Problem description
Among the records below, find the line that has "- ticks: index"; from there, give the lines again exactly, and stop after the line that has "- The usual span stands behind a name".
== Material to process
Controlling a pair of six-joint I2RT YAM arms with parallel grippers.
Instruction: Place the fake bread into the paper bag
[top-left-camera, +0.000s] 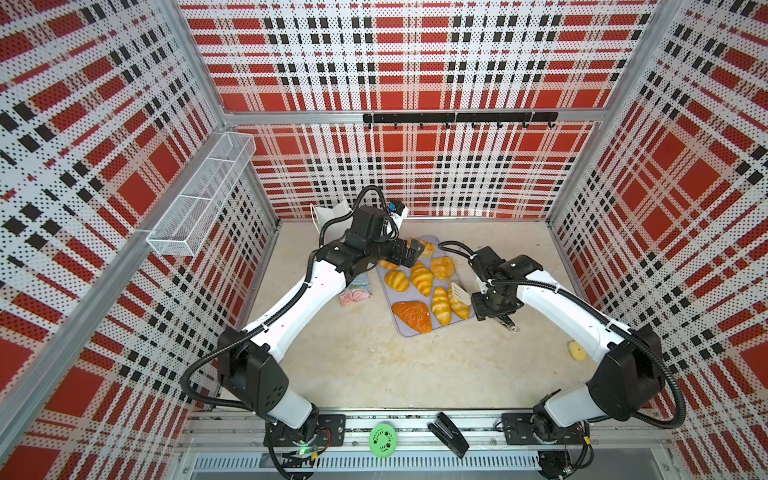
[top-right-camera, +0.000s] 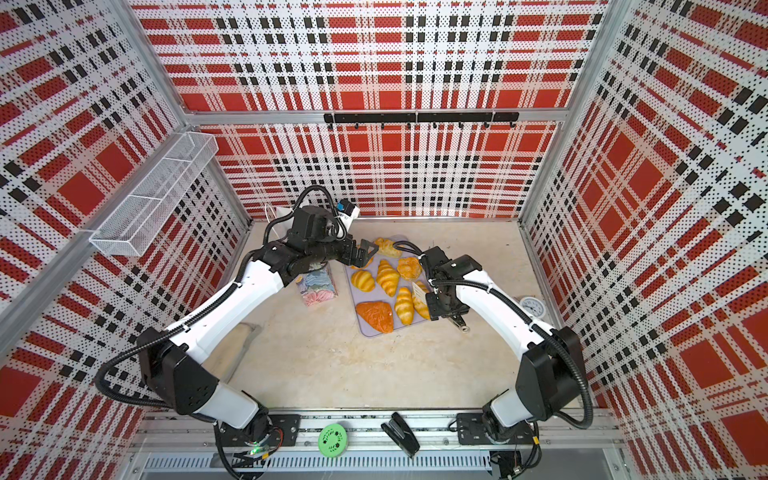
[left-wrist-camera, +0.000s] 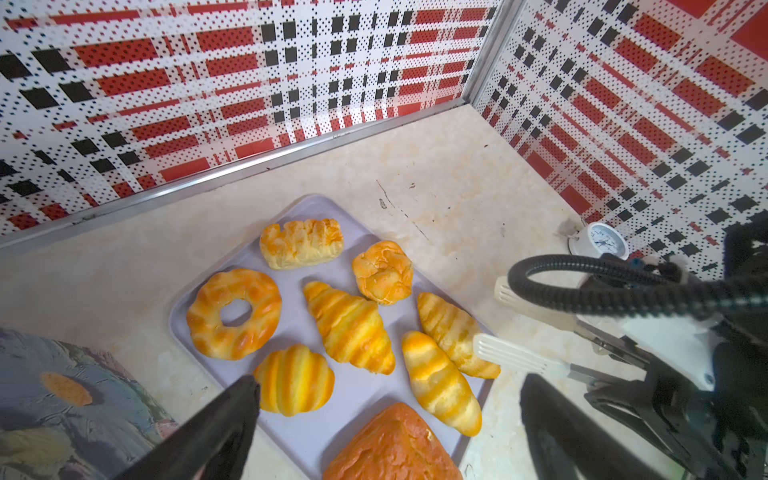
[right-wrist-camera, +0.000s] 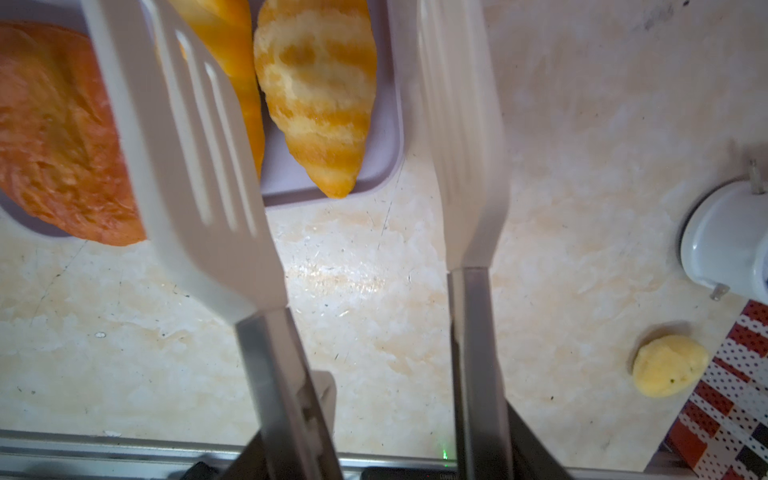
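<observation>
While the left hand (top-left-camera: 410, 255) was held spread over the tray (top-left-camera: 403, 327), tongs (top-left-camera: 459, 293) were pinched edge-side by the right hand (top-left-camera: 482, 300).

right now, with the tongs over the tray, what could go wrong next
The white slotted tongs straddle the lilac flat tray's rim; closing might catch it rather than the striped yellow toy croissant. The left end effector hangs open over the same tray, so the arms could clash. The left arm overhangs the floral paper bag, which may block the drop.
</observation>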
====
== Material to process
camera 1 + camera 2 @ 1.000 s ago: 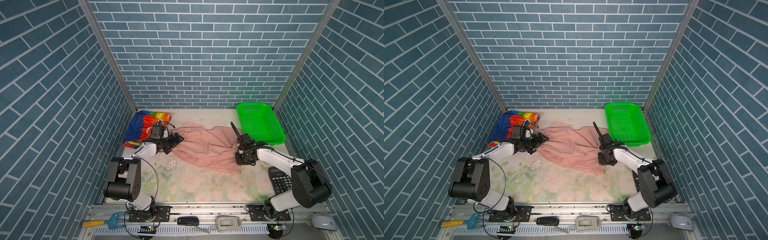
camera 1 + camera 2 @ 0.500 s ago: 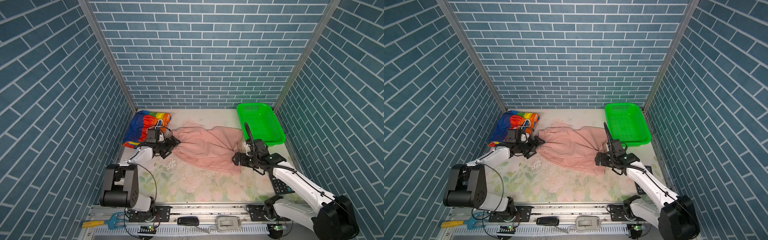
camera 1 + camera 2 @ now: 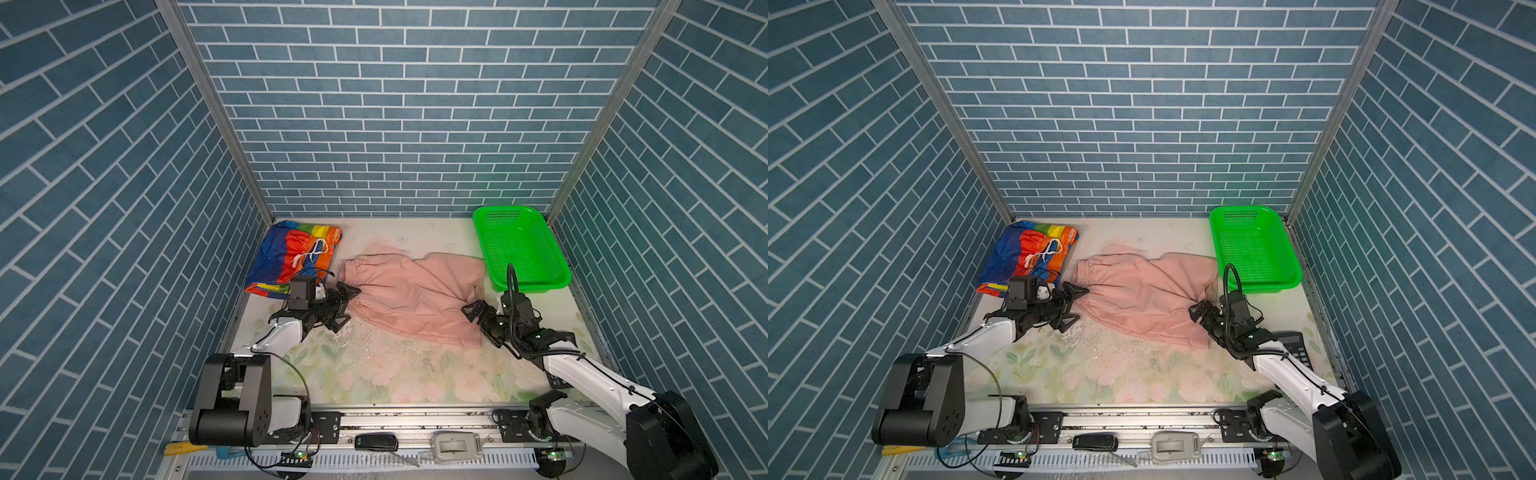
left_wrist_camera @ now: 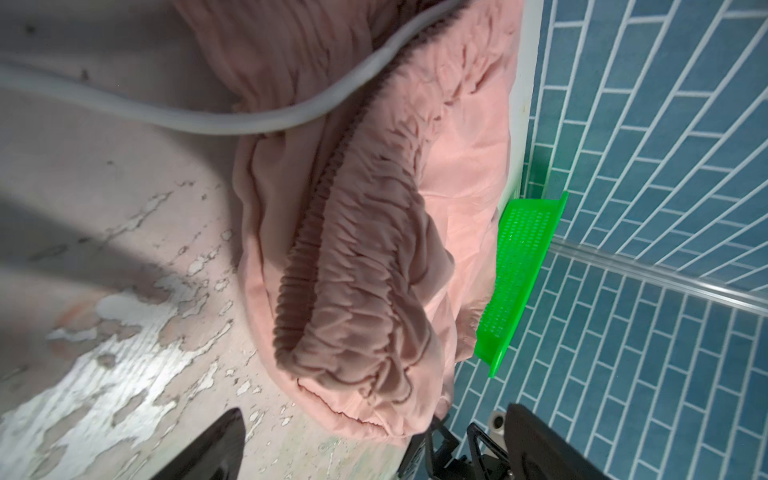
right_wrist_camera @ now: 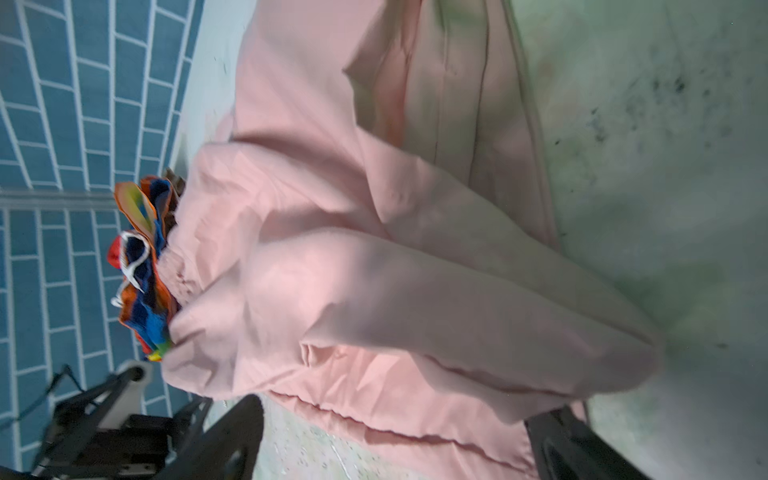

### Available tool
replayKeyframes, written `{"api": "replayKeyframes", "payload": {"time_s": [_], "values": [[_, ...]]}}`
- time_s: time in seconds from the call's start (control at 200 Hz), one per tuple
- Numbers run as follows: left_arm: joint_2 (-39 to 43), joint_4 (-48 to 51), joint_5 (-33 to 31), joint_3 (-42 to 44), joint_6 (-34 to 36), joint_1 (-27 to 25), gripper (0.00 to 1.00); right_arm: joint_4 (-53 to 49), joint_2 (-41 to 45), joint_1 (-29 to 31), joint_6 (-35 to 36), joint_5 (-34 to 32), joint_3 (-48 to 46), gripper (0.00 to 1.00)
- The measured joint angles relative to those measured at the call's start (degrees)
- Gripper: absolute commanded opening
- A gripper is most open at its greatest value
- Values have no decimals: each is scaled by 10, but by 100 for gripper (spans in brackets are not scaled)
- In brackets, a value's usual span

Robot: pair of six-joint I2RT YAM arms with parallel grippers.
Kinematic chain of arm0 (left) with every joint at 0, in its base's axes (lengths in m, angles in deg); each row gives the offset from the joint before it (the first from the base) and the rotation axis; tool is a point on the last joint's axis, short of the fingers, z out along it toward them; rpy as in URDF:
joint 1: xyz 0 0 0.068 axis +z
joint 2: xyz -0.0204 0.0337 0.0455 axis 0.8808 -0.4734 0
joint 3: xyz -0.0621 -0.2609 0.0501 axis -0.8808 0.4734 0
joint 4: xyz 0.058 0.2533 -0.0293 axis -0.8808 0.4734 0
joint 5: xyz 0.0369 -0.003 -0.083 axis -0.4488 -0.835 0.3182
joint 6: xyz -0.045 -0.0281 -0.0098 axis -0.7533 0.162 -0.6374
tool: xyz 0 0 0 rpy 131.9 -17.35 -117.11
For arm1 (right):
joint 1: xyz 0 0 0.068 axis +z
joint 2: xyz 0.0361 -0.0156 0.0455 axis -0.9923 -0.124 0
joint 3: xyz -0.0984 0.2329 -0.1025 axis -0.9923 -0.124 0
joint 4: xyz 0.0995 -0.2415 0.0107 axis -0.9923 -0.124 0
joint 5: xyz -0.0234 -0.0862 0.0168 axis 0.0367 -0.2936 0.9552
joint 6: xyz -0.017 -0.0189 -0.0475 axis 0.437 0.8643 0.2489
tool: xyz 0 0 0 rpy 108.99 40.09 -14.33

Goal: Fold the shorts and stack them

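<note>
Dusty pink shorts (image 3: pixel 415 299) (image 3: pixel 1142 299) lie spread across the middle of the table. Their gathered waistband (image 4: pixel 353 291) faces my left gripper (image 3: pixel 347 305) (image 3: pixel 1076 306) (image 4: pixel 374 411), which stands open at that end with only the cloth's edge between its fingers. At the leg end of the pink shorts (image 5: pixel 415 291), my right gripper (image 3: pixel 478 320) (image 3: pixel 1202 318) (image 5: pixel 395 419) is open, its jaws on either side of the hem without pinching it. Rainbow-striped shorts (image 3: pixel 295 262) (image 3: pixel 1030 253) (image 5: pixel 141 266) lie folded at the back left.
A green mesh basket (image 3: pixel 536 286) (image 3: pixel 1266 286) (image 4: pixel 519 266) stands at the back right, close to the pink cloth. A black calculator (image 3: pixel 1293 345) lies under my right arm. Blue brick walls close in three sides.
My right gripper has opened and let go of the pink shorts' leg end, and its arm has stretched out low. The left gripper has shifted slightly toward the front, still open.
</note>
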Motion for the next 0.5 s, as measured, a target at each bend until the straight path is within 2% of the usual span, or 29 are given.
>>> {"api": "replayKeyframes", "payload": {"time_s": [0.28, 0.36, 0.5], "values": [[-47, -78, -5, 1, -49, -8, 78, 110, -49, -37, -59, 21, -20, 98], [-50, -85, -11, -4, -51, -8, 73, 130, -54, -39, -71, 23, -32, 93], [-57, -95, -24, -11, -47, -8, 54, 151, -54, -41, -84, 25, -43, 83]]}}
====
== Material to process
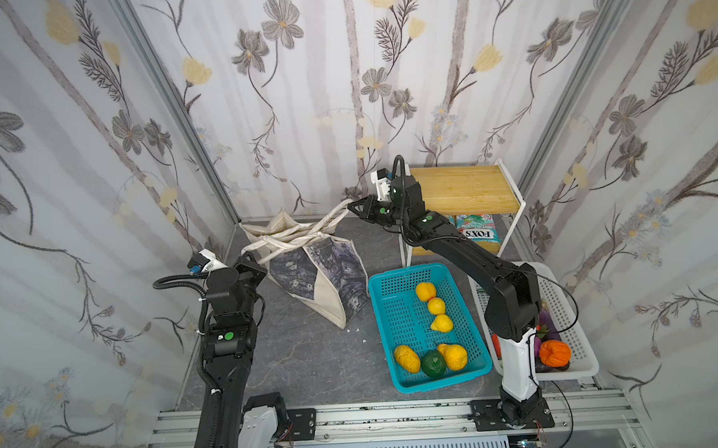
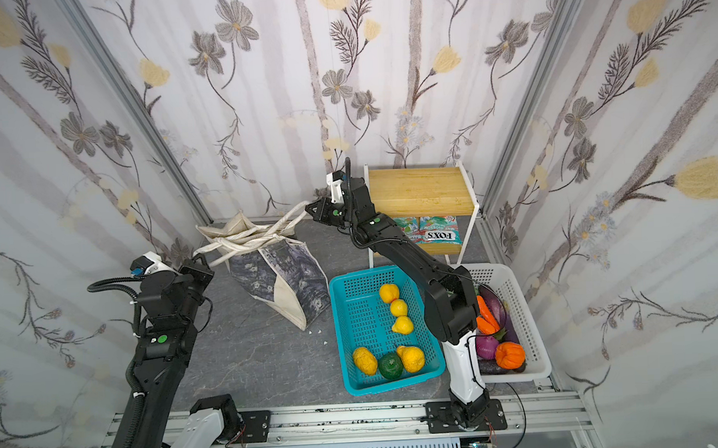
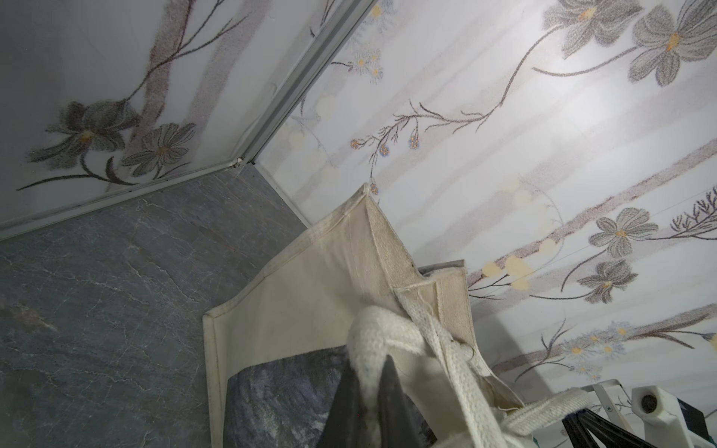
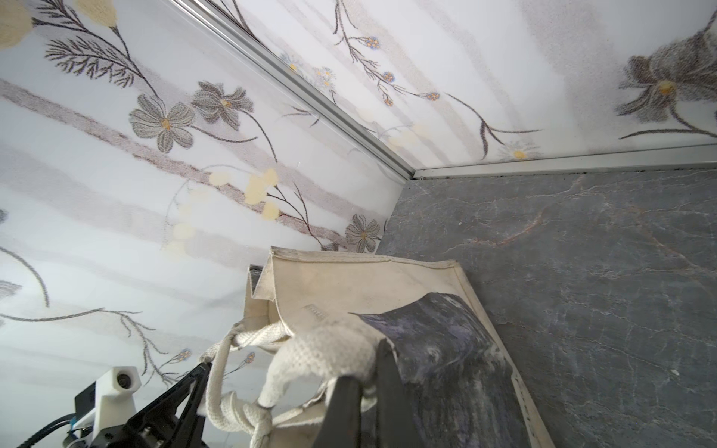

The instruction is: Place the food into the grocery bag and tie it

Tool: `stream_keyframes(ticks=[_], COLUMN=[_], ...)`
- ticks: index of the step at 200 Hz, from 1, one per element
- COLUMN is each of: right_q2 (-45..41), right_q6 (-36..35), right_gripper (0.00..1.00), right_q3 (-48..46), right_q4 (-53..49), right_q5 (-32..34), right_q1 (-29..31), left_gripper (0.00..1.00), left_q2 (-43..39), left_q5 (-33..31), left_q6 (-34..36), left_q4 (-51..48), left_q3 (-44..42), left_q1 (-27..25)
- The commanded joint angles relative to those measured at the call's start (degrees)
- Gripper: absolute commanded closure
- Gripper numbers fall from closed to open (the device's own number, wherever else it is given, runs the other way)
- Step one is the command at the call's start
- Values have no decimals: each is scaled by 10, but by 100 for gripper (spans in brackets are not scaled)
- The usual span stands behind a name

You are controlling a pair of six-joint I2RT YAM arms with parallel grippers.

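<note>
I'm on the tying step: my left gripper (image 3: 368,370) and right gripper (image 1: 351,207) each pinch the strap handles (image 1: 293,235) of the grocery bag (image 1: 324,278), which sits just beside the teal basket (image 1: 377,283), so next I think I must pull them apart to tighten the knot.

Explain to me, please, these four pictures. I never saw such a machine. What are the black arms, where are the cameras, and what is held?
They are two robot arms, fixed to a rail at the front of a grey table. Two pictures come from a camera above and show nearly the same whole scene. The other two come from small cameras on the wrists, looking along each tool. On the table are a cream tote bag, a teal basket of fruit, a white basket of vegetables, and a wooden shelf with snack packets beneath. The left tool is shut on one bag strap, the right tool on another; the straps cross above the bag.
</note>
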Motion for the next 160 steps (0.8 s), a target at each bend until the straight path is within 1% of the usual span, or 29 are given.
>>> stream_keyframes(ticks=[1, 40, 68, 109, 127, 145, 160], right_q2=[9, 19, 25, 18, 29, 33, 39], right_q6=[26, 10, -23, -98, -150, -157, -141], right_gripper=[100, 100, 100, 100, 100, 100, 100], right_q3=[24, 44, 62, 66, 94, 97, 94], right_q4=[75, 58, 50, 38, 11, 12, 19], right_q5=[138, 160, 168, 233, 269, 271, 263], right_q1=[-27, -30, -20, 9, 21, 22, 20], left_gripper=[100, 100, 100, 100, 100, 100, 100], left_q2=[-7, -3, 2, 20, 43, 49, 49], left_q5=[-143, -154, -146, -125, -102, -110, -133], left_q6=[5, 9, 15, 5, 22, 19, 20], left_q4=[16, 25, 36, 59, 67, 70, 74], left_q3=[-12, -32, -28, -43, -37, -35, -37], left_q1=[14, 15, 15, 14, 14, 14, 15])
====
Task solution
- ticks: index of the step at 200 Hz, from 1, one per element
- COLUMN is each of: right_q2 (-45..41), right_q6 (-36..35), right_gripper (0.00..1.00), right_q3 (-48..46), right_q4 (-53..49), right_q5 (-32..34), right_q1 (-29..31), left_gripper (0.00..1.00), left_q2 (-43..39), left_q5 (-33..31), left_q6 (-34..36), left_q4 (-51..48), left_q3 (-44..42), left_q1 (-27..25)
- The commanded joint angles relative to those measured at the call's start (degrees)
- Gripper: absolute commanded closure
- Gripper numbers fall from closed to open (the device's own number, wherever else it is given, runs the other way)
- Step one is the command at the call's start
- Values have no decimals: each is scaled by 10, but by 100 for gripper (spans in brackets are not scaled)
- The usual span stands behind a name

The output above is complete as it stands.